- _EXERCISE INSTRUCTIONS_
Nothing but the lines from the start of the records through the line that contains "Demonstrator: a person" is to be copied, and each is to be copied exactly.

- _Data records_
======
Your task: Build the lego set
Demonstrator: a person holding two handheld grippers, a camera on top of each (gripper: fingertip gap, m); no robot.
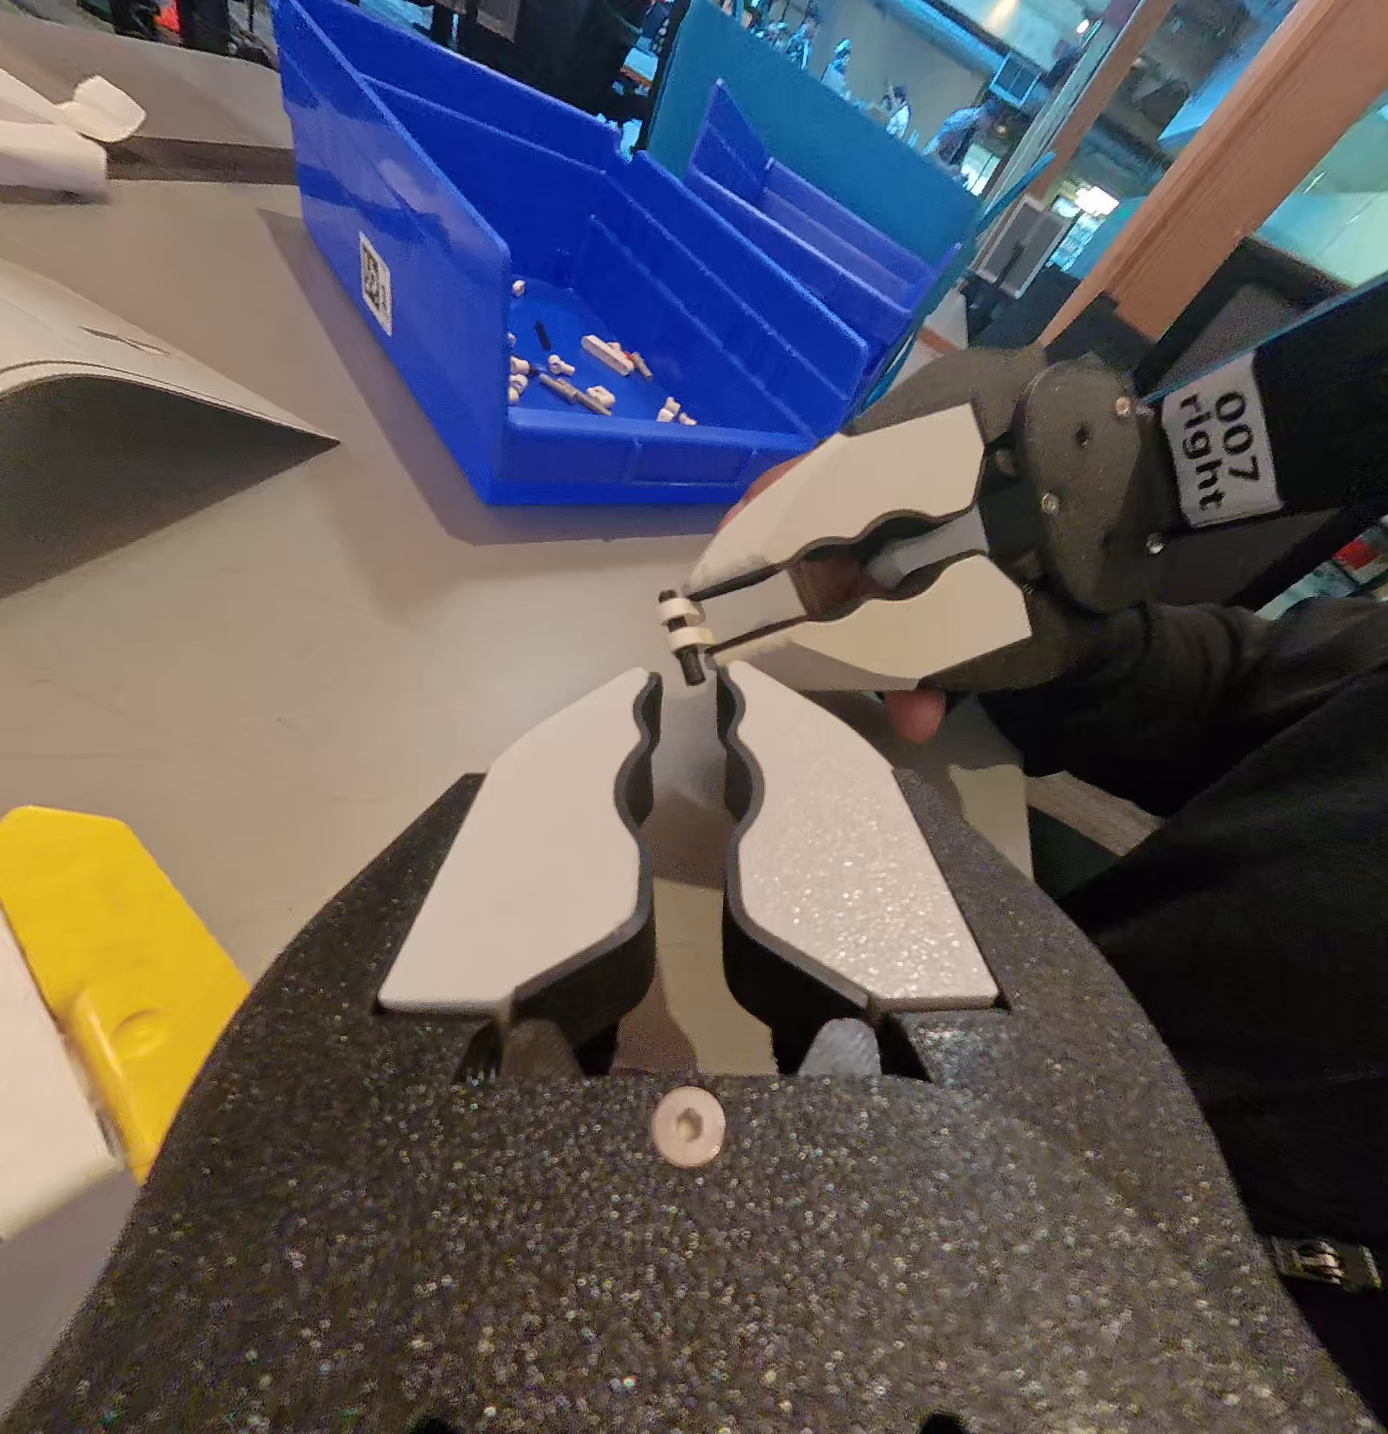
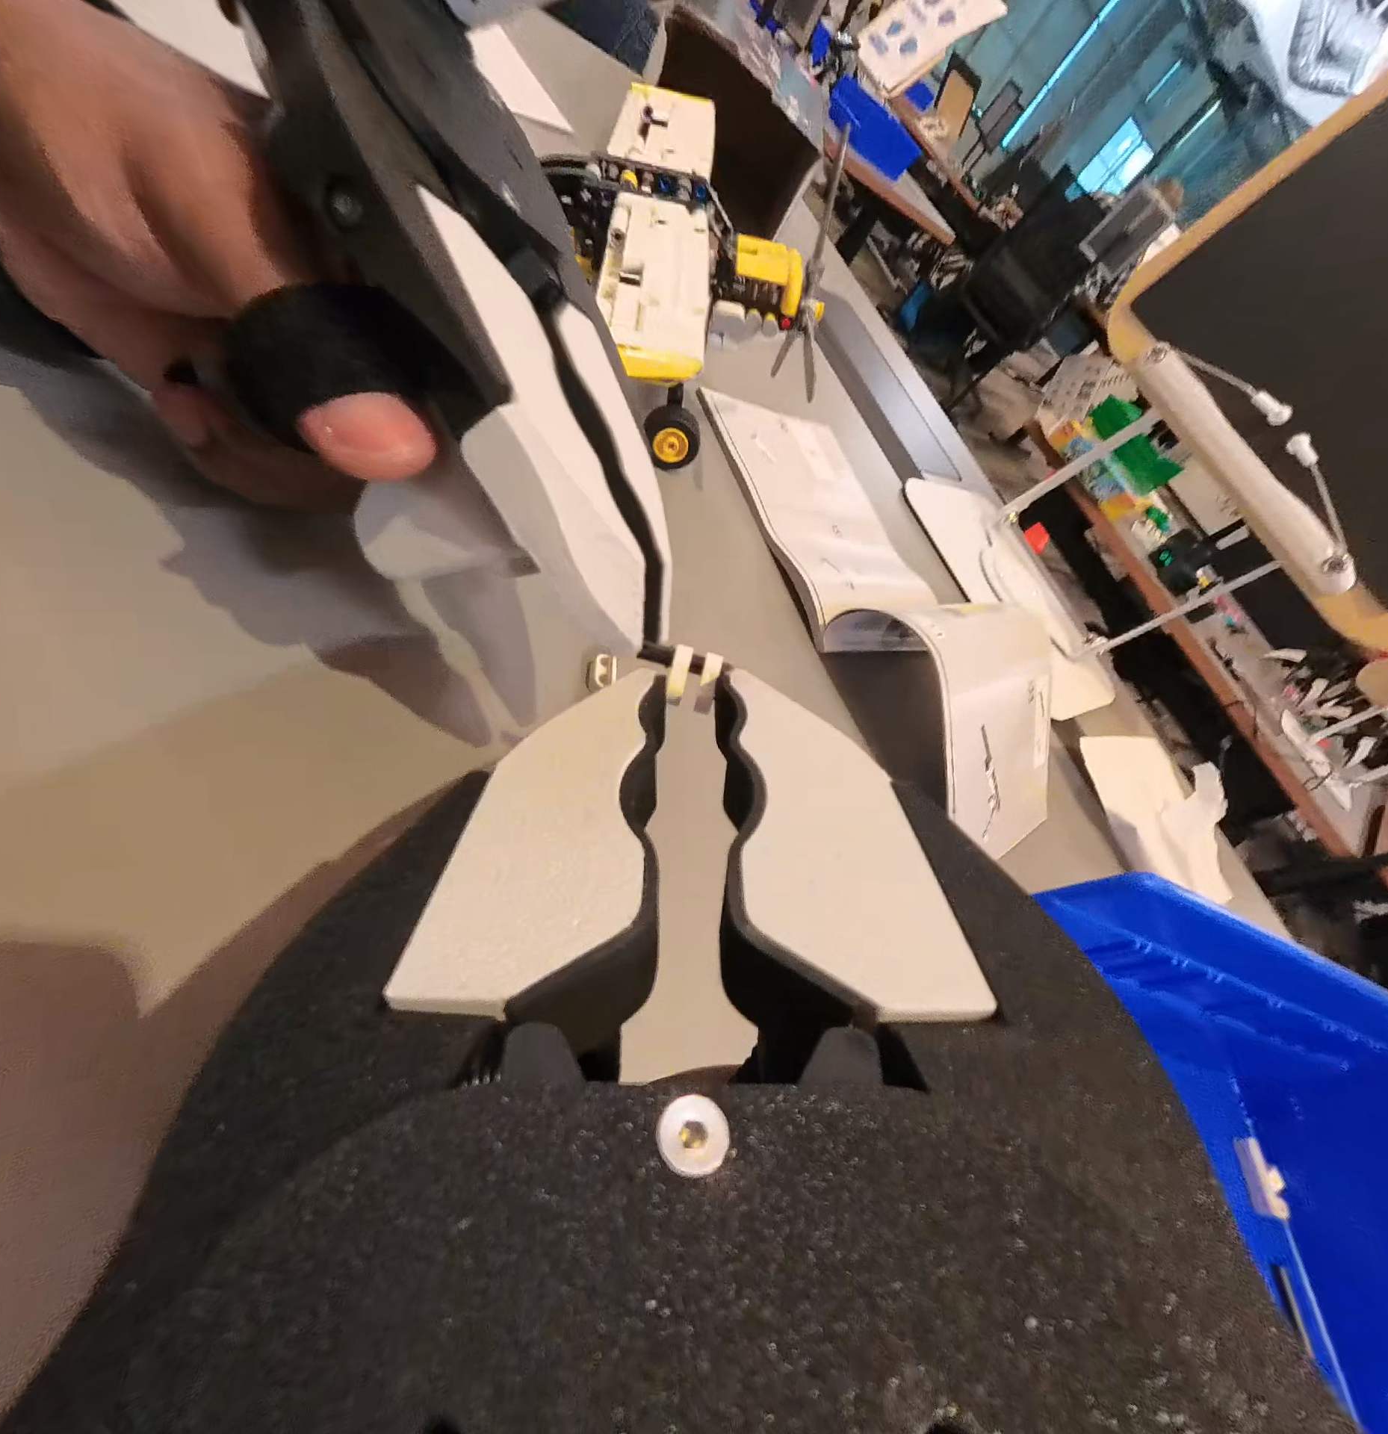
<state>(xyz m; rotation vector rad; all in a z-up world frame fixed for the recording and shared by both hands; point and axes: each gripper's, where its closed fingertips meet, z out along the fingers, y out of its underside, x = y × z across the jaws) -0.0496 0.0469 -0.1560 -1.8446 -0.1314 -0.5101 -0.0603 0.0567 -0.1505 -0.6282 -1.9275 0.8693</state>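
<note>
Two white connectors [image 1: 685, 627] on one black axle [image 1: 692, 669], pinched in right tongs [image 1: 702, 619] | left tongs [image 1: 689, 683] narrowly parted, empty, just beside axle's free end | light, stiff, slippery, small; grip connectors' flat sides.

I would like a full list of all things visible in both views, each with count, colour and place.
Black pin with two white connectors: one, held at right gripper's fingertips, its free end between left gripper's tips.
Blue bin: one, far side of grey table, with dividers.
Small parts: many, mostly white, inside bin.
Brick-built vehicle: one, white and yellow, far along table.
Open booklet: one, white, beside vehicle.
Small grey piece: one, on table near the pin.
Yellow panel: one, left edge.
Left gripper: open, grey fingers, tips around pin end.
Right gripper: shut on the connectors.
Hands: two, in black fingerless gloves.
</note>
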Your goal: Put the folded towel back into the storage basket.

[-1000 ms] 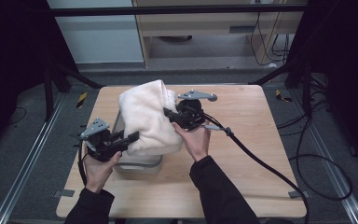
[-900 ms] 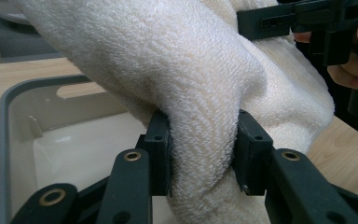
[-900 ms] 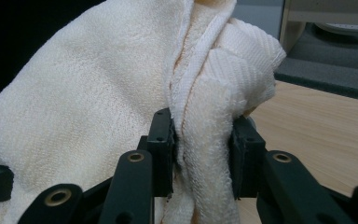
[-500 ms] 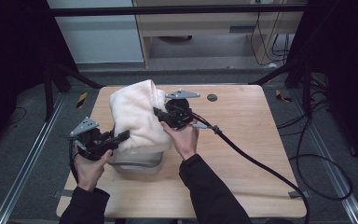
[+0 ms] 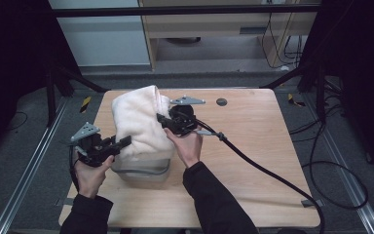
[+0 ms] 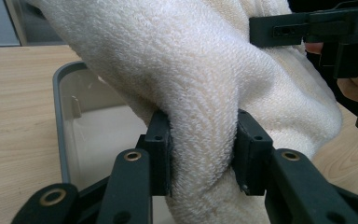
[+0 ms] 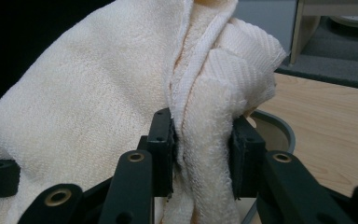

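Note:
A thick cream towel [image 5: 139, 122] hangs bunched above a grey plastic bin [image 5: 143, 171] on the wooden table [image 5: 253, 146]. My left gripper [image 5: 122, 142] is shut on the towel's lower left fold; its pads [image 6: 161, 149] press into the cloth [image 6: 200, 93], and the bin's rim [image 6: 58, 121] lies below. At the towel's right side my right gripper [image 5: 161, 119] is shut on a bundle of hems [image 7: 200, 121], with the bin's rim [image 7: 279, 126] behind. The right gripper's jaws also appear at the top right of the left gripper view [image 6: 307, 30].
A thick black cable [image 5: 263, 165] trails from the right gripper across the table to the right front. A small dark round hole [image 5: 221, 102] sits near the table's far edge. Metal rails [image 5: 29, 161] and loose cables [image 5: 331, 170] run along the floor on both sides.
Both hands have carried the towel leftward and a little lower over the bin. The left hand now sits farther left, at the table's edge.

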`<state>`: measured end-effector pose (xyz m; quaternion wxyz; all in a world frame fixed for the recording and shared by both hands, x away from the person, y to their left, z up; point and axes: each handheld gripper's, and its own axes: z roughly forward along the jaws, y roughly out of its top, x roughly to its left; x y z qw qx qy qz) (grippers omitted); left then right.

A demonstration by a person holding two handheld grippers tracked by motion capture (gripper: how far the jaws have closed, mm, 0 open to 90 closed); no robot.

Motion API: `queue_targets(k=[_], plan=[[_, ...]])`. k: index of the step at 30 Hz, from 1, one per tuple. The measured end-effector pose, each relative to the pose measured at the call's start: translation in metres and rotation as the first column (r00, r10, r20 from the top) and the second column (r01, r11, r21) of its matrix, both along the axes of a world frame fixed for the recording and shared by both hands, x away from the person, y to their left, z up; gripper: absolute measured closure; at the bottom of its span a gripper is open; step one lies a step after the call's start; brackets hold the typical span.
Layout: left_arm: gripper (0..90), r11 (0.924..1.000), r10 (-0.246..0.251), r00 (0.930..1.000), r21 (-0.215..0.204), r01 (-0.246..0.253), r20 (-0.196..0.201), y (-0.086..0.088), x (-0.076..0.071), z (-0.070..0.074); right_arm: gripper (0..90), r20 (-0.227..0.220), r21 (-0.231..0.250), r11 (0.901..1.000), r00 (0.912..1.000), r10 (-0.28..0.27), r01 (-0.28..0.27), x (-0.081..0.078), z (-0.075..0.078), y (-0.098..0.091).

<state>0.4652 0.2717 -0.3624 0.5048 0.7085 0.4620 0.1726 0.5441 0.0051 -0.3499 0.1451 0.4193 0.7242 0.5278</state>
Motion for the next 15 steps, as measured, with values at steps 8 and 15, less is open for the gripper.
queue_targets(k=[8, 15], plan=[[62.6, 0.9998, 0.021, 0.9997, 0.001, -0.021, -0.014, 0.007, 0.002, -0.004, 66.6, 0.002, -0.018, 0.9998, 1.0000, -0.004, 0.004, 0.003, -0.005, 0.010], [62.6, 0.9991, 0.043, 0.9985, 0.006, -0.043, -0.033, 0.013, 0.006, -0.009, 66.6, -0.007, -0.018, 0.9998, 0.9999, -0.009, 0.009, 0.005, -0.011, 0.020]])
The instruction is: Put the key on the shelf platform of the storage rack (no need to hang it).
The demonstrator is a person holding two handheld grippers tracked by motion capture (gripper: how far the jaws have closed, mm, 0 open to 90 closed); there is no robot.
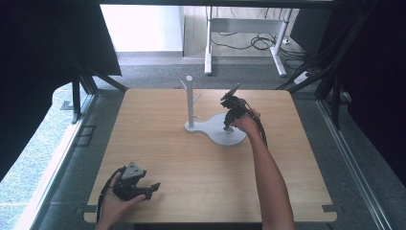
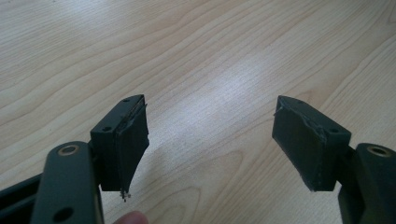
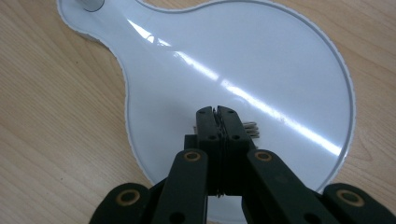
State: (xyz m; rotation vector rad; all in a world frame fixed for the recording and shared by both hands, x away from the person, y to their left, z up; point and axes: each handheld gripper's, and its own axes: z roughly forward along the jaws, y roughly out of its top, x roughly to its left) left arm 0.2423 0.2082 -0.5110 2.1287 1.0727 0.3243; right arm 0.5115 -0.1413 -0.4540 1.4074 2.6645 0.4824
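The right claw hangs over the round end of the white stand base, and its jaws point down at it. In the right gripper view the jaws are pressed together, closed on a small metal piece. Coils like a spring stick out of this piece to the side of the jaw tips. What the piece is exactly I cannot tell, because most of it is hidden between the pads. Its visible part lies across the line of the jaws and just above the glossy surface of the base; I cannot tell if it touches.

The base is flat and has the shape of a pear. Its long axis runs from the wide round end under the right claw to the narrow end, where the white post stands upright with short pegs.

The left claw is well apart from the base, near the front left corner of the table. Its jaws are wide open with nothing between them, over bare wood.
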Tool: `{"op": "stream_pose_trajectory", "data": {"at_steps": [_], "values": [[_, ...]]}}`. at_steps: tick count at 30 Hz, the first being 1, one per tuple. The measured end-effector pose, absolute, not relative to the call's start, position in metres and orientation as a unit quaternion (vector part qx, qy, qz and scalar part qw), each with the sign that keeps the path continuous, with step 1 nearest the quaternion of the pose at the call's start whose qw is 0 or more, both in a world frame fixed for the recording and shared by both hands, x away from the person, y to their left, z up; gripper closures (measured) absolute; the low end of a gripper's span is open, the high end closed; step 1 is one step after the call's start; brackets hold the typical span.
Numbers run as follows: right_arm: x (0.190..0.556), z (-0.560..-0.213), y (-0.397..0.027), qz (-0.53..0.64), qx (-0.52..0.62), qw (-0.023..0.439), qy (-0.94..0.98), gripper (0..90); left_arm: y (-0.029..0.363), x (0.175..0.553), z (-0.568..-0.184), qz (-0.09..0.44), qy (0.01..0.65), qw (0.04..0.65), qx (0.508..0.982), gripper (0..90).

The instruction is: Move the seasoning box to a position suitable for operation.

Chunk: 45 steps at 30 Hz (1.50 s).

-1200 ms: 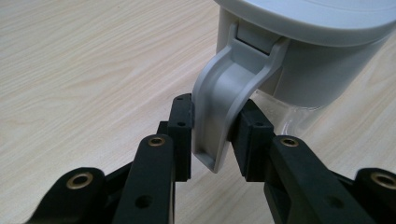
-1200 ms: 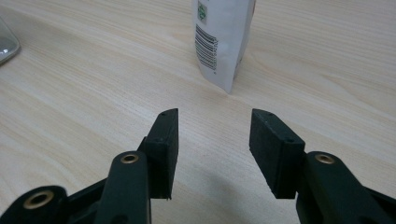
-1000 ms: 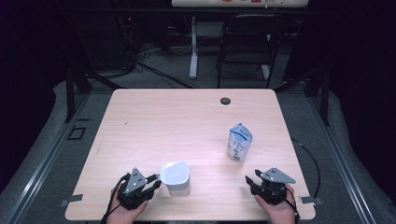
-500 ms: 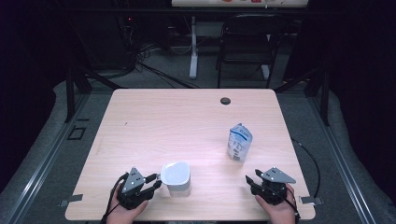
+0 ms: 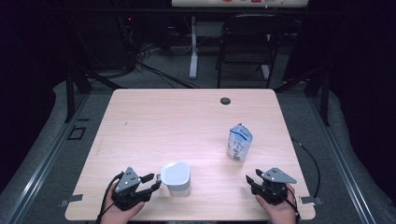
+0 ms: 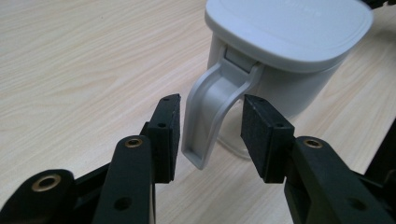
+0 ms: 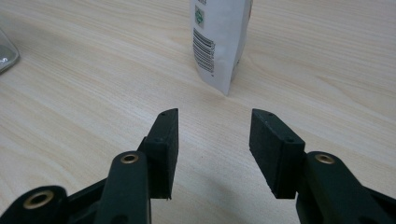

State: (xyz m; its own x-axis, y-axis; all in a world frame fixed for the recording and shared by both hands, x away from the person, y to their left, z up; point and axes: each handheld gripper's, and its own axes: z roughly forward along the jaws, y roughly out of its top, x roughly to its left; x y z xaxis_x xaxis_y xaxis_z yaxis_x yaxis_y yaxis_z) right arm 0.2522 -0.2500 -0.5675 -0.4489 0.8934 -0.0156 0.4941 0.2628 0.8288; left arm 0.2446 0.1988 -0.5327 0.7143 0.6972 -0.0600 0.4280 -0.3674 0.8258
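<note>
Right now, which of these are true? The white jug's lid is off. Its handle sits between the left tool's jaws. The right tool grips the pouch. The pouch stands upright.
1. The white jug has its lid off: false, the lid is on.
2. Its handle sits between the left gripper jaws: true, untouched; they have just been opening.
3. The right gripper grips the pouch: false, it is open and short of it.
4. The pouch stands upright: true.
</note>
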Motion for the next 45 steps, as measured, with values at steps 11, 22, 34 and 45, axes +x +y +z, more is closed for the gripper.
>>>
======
- _RESPONSE_
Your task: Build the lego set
Demonstrator: a person holding two handheld grippers, a camera on top of each (gripper: fingertip gap, m); no robot.

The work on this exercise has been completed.